» **Problem to work on**: An exact transcript of all the records is the expected answer.

- - - - -

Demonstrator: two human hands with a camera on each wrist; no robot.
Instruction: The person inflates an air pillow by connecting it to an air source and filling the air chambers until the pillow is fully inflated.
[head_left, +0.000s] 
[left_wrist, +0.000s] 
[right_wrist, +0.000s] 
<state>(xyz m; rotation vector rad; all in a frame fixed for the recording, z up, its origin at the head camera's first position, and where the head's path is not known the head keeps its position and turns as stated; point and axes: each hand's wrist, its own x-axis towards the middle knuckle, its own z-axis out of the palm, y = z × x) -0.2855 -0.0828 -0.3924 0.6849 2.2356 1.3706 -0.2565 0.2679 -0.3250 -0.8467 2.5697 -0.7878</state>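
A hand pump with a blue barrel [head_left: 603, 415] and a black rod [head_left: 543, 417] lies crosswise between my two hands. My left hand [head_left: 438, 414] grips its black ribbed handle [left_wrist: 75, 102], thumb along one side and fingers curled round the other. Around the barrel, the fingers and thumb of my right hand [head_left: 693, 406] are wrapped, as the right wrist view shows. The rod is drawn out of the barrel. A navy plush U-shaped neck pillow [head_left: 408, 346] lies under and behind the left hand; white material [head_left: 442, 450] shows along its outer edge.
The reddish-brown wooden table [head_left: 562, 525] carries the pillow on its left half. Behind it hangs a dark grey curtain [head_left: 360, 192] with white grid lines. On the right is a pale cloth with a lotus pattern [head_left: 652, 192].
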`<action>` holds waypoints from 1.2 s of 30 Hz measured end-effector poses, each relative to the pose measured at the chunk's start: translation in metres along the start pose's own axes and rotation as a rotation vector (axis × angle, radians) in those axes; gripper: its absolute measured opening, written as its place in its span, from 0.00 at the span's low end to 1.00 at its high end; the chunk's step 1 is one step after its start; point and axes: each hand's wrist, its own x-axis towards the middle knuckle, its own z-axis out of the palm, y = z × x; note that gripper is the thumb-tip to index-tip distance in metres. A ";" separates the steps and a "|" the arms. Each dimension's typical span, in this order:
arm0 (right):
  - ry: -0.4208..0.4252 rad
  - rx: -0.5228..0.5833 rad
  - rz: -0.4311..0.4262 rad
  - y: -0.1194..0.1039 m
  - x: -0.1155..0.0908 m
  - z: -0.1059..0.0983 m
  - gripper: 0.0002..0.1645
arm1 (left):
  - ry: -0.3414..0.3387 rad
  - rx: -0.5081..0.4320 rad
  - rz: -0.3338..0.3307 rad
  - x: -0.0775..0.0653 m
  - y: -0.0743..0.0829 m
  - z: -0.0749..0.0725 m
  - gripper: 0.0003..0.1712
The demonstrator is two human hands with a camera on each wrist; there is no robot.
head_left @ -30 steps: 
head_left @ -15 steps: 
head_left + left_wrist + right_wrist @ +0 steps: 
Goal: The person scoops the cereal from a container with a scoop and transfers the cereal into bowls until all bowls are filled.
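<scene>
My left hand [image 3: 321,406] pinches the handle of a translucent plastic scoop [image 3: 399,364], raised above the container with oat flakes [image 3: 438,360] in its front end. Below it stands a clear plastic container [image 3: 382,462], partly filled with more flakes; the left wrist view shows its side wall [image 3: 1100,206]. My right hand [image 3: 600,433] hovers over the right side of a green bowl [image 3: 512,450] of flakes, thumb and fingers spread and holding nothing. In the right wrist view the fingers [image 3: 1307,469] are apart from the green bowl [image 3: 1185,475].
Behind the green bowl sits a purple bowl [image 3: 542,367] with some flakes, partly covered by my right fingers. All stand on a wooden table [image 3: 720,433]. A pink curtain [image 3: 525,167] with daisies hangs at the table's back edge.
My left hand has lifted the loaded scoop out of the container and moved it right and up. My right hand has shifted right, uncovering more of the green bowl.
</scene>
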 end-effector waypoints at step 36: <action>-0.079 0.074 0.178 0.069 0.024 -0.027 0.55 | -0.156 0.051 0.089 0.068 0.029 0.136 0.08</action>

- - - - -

» **Solution**:
Demonstrator: two human hands with a camera on each wrist; no robot.
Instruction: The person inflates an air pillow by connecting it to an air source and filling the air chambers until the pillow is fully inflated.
[head_left, +0.000s] 
[left_wrist, +0.000s] 
[right_wrist, +0.000s] 
<state>(xyz m; rotation vector rad; all in a frame fixed for the recording, z up, its origin at the head camera's first position, and where the head's path is not known the head keeps its position and turns as stated; point and axes: each hand's wrist, its own x-axis towards the middle knuckle, its own z-axis out of the palm, y = z × x) -0.2855 -0.0828 -0.3924 0.6849 2.2356 1.3706 -0.2565 0.2679 -0.3250 -0.8467 2.5697 -0.7878</state>
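A hand pump with a blue barrel [head_left: 603, 415] and a black rod [head_left: 543, 417] lies crosswise between my two hands. My left hand [head_left: 438, 414] grips its black ribbed handle [left_wrist: 75, 102], thumb along one side and fingers curled round the other. Around the barrel, the fingers and thumb of my right hand [head_left: 693, 406] are wrapped, as the right wrist view shows. The rod is drawn out of the barrel. A navy plush U-shaped neck pillow [head_left: 408, 346] lies under and behind the left hand; white material [head_left: 442, 450] shows along its outer edge.
The reddish-brown wooden table [head_left: 562, 525] carries the pillow on its left half. Behind it hangs a dark grey curtain [head_left: 360, 192] with white grid lines. On the right is a pale cloth with a lotus pattern [head_left: 652, 192].
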`<action>` holds waypoints from 1.2 s of 30 Hz measured end-effector poses, each relative to the pose measured at the chunk's start: translation in metres along the start pose's own axes and rotation as a rotation vector (axis × angle, radians) in those axes; gripper: its absolute measured opening, written as its place in its span, from 0.00 at the span's low end to 1.00 at its high end; the chunk's step 1 is one step after its start; point and axes: each hand's wrist, its own x-axis towards the middle knuckle, its own z-axis out of the palm, y = z × x; note that gripper is the thumb-tip to index-tip distance in metres. A ";" separates the steps and a "|" the arms. Each dimension's typical span, in this order:
arm0 (right):
  - ry: -0.4208..0.4252 rad
  - rx: -0.5228..0.5833 rad
  - rz: -0.4311..0.4262 rad
  - y: -0.1194..0.1039 m
  - x: -0.1155..0.0908 m
  - z: -0.1059..0.0983 m
  - gripper: 0.0002..0.1645
arm1 (left):
  - ry: -0.3414..0.3387 rad
  - rx: -0.5081..0.4320 rad
  - rz: -0.3338..0.3307 rad
  - x: -0.0775..0.0653 m
  - y: -0.0743..0.0829 m
  - z: -0.0749..0.0725 m
  - gripper: 0.0003..0.1712
The demonstrator is two human hands with a camera on each wrist; there is no robot.
head_left @ -30 steps: 
head_left @ -15 steps: 
head_left + left_wrist + right_wrist @ +0 steps: 
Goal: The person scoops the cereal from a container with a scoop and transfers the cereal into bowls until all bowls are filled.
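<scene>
My left hand [image 3: 321,406] pinches the handle of a translucent plastic scoop [image 3: 399,364], raised above the container with oat flakes [image 3: 438,360] in its front end. Below it stands a clear plastic container [image 3: 382,462], partly filled with more flakes; the left wrist view shows its side wall [image 3: 1100,206]. My right hand [image 3: 600,433] hovers over the right side of a green bowl [image 3: 512,450] of flakes, thumb and fingers spread and holding nothing. In the right wrist view the fingers [image 3: 1307,469] are apart from the green bowl [image 3: 1185,475].
Behind the green bowl sits a purple bowl [image 3: 542,367] with some flakes, partly covered by my right fingers. All stand on a wooden table [image 3: 720,433]. A pink curtain [image 3: 525,167] with daisies hangs at the table's back edge.
My left hand has lifted the loaded scoop out of the container and moved it right and up. My right hand has shifted right, uncovering more of the green bowl.
</scene>
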 end-effector waypoints at step 36: <action>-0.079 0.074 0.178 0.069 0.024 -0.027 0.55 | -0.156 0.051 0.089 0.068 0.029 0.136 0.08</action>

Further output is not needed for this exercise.